The new formulation of the problem is being blind in a smart way in order to save unnecessary computational cost. As you may have realized, Q(x) still represents a large number of optimization problems no matter where we put them (either in the objective function or in the constraint matrix). Well, what if we drop they totally? The answer is, that doesn't sound so wild. If it was indeed such a nasty constraint, drop it, just solve the much nicer optimization problem left. After obtaining the solution for the much easier optimization problem, we can then check the feasibility of the nasty constraint, and see whether it complains or not. If $latex \hat{\theta}\geqslant Q(\hat{x}) $, we are lucky enough and can call it a day; else, more needs to be done.

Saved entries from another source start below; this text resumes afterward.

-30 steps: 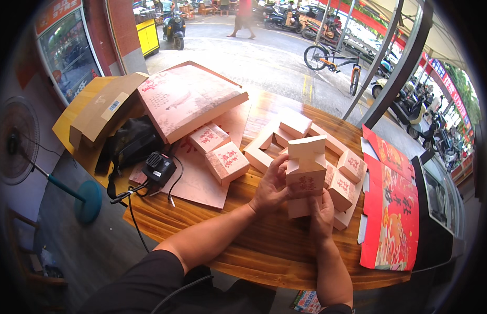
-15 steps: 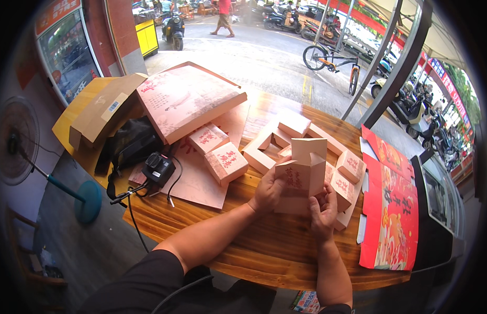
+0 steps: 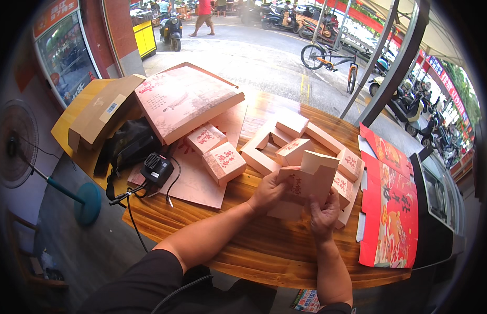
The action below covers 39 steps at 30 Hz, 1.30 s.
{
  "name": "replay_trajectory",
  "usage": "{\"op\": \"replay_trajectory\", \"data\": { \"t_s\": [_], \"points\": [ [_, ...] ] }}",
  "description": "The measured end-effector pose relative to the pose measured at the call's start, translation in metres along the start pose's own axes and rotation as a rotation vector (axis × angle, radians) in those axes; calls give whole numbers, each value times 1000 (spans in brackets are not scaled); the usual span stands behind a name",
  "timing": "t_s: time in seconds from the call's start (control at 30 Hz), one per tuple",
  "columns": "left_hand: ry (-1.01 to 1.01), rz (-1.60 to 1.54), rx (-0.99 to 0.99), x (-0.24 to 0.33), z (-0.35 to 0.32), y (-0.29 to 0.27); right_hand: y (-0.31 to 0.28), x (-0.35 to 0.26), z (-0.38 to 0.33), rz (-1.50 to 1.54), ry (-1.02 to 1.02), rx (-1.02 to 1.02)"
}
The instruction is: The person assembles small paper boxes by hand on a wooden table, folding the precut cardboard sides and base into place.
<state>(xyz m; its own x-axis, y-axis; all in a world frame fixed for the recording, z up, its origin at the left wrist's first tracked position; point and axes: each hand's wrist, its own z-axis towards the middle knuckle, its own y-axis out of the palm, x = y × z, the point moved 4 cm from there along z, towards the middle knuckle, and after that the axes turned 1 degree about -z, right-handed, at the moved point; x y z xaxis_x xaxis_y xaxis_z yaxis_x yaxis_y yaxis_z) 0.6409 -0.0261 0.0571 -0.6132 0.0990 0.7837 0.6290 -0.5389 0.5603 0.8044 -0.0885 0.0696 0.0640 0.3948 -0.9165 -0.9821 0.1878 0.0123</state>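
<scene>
Between my two hands is a partly folded pink cardboard box (image 3: pixel 319 180) with red lettering, tilted, its flaps standing up at the top right. My left hand (image 3: pixel 268 192) is closed on its left side, and my right hand (image 3: pixel 324 213) pinches its lower right edge. Behind it lies a larger shallow pink tray box (image 3: pixel 324 137) with several small pink boxes in it, one small box (image 3: pixel 294 152) leaning inside. Part of the tray is hidden by the held box. Left of my left hand, two closed small boxes (image 3: pixel 225 163) sit side by side on a flat pink sheet (image 3: pixel 199 194).
A large pink box lid (image 3: pixel 188 99), a brown carton (image 3: pixel 104 107), a black bag (image 3: pixel 131 141) and a black device with cables (image 3: pixel 157 167) fill the left of the wooden table (image 3: pixel 243 251). Red printed cardboard (image 3: pixel 387 209) lies along the right edge. A fan (image 3: pixel 86 203) stands left.
The held box has tipped over to the right, its top flaps lower than before. The leaning small box in the tray shows more now. A passer-by in the street has moved left.
</scene>
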Motion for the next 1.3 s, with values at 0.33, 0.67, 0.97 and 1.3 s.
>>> {"op": "replay_trajectory", "data": {
  "t_s": [0.33,0.67,0.97,1.3],
  "points": [
    [-139,-407,-172,7,0,13,0,-6,4,-19,-81,44],
    [171,127,-165,3,2,6,3,-6,3,-12,-103,-38],
    [154,143,-124,0,0,2,7,-13,1,159,-104,-131],
    [293,477,-79,1,1,-3,-3,-7,4,-13,-96,-47]
  ]
}}
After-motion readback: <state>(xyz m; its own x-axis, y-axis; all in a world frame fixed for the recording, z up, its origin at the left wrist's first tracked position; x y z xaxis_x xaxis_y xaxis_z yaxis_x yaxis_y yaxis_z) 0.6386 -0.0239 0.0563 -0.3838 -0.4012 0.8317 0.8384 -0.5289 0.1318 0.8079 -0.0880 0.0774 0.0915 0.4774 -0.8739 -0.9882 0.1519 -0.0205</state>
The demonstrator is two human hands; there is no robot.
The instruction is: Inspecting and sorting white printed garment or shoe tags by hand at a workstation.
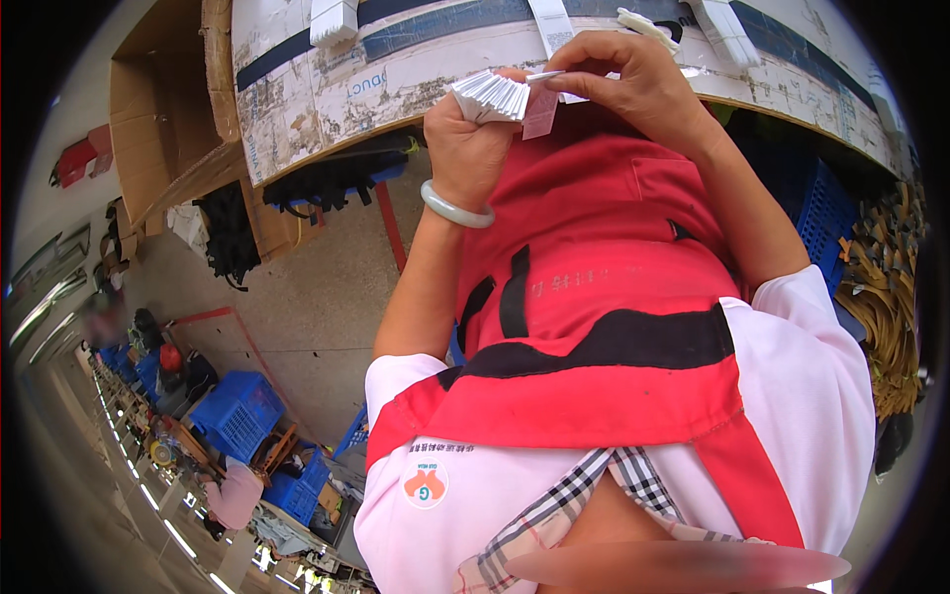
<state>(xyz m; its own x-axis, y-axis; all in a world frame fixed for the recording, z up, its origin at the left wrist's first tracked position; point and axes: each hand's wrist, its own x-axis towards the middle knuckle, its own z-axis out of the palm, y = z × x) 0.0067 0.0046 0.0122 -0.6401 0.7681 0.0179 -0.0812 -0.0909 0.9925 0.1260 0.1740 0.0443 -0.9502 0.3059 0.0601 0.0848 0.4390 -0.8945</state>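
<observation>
Head view. Near the top centre of the frame, the left hand [470, 153] is curled firmly around a fanned stack of white cards [492, 96], whose upper ends stand out above the fist. Just to the right, the right hand [628, 79] has thumb and forefinger brought together on a thin white card [544, 76] seen nearly edge-on; its other fingers are loosely bent. A pale slip [539, 114] hangs below that pinch; what it is attached to cannot be made out. Behind the hands, the worn table [287, 114] bears white bundles at upper left [333, 25] and upper right [725, 35].

Handling, as judged from appearance: the cards are probably light, thin and fairly stiff, with smooth faces liable to slide over one another and edges that could crease. The stack is best enclosed around its lower part, with enough pressure to stop it spreading; a single card is best taken at its free end between thumb and fingertip.
</observation>
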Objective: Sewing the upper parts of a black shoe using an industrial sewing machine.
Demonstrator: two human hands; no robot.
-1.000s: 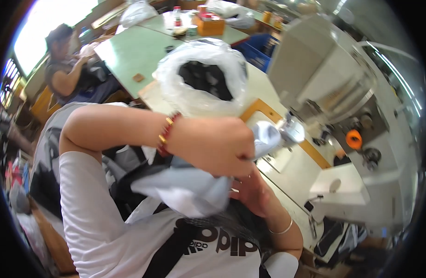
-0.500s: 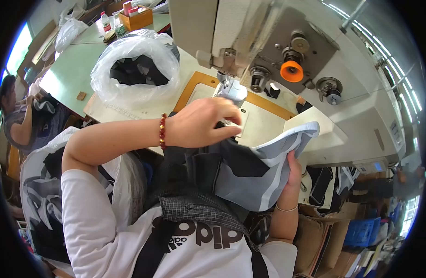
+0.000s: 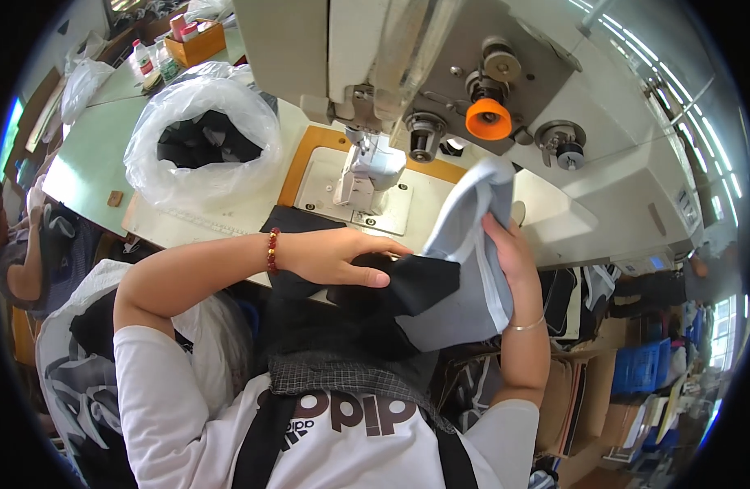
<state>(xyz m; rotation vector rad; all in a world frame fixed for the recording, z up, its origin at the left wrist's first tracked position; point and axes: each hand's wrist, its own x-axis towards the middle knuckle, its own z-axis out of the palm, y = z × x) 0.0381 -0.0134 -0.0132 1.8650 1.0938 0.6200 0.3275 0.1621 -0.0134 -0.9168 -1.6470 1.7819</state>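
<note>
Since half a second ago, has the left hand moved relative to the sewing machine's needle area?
Yes. The left hand has come down and away from the needle area of the sewing machine; it now lies flat on the black fabric at the table edge.

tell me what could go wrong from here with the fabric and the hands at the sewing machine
The left hand presses the black fabric flat close to the presser foot; fingers could drift under it. The right hand lifts the grey fabric up beside the machine head, where a fold might snag on the knobs. Much of the cloth hangs off the table edge and could drag the work askew.
</note>
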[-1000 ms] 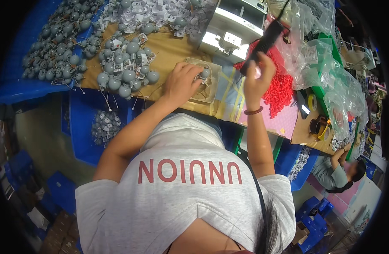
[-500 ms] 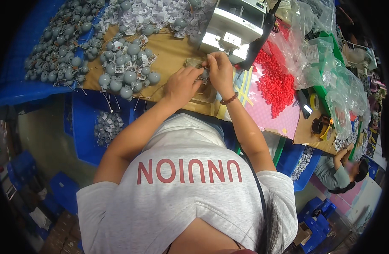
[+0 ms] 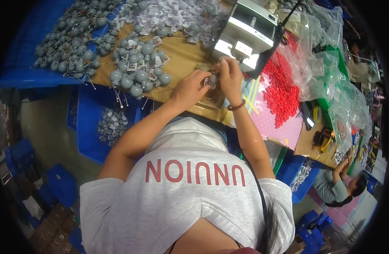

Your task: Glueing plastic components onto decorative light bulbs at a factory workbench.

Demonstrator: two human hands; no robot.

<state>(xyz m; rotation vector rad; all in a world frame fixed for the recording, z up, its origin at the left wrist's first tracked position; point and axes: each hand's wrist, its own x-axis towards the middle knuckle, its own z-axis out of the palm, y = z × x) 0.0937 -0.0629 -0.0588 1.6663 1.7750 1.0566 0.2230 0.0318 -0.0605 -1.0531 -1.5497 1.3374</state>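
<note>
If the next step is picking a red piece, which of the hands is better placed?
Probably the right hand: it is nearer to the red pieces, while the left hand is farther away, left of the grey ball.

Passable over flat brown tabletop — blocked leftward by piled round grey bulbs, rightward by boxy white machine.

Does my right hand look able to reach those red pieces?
Probably yes. The red pieces lie piled to the right of your right hand, with flat yellow tape and pink sheet between; the clear plastic sits mostly beyond them.
</note>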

Wallace mentioned that the L-Shaped decomposition algorithm can be applied to tackle these problems in the recourse stage without numerous function evaluations for Q(x). The idea behind this algorithm is to build a master problem in x, and then only evaluate the recourse function exactly as a subproblem.  Let's spare all the technicalities, the main trick here is

$latex Q(x)=\sum_{j}p^{j}Q(x,\xi^{j} )= \sum_{j} p^{j}q(\xi ^{j})^{T} y^{j} $

with j realizations, where $latex y^{j} $ is the optimal second stage solution yielding $latex Q(\hat{x},\xi^{j}) $. This extensive block structure has a L-shape, which gives the name for this algorithm. Two types of constraints (feasibility cuts, optimality cuts) should be sequentially applied before we obtain the optimal solution.

It seems to me this procedure still relies somewhat on how lucky you are, or how smart you are when choosing the right cut. Nevertheless, it does give us a huge step-up computationally. Keen readers can refer to this nice little lecture note on how to carry out the algorithm step by step.

References:

[1] Kall P. and S.W. Wallace, Stochastic Programming, pp. 147-164, 1994.

[2] A. Shapiro and A. Philpott, A Tutorial on Stochastic Programming, 2007.